=== Section Start ===

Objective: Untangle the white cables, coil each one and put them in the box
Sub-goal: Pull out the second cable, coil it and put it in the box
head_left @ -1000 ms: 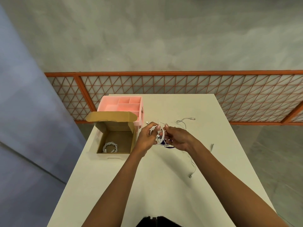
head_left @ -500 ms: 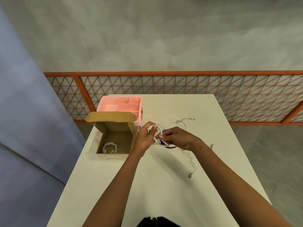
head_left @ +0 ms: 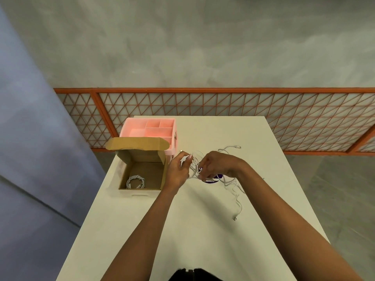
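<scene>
box [head_left: 142, 169] left of hands [head_left: 199, 168], coil [head_left: 135, 181] inside

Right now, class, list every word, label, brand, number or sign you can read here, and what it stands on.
None can be read: the cardboard box, pink organiser, white cables and table show no print.
The purple thing under the right hand is mostly hidden, so any marking there cannot be told.
</scene>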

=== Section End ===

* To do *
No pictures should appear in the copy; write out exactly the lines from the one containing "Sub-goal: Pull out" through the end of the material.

* Final answer *
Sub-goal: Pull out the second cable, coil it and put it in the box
head_left @ -1000 ms: 
head_left @ -500 ms: 
head_left @ +0 ms: 
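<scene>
box [head_left: 142, 169] left of hands [head_left: 199, 168], coil [head_left: 135, 181] inside

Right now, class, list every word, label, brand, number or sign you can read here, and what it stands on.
None can be read: the cardboard box, pink organiser, white cables and table show no print.
The purple thing under the right hand is mostly hidden, so any marking there cannot be told.
</scene>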

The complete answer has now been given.